• **Instructions to follow**: The entire listing below is to be transcribed without a single slip.

(Beginning of Data block)

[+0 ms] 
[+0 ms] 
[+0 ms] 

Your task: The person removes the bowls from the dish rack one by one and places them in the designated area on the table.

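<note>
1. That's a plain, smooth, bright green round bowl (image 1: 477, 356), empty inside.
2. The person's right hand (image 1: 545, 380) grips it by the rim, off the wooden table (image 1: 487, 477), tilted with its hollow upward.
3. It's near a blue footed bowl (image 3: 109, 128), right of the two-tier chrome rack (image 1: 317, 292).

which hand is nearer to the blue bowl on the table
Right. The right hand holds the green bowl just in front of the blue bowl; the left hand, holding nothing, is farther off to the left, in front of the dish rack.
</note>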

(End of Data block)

• **Result**:
[+0 ms] 
[+0 ms] 
[+0 ms] 

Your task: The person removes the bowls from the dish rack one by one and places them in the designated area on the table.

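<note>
1. That's a plain, smooth, bright green round bowl (image 1: 477, 356), empty inside.
2. The person's right hand (image 1: 545, 380) grips it by the rim, off the wooden table (image 1: 487, 477), tilted with its hollow upward.
3. It's near a blue footed bowl (image 3: 109, 128), right of the two-tier chrome rack (image 1: 317, 292).

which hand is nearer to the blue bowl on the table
Right. The right hand holds the green bowl just in front of the blue bowl; the left hand, holding nothing, is farther off to the left, in front of the dish rack.
</note>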

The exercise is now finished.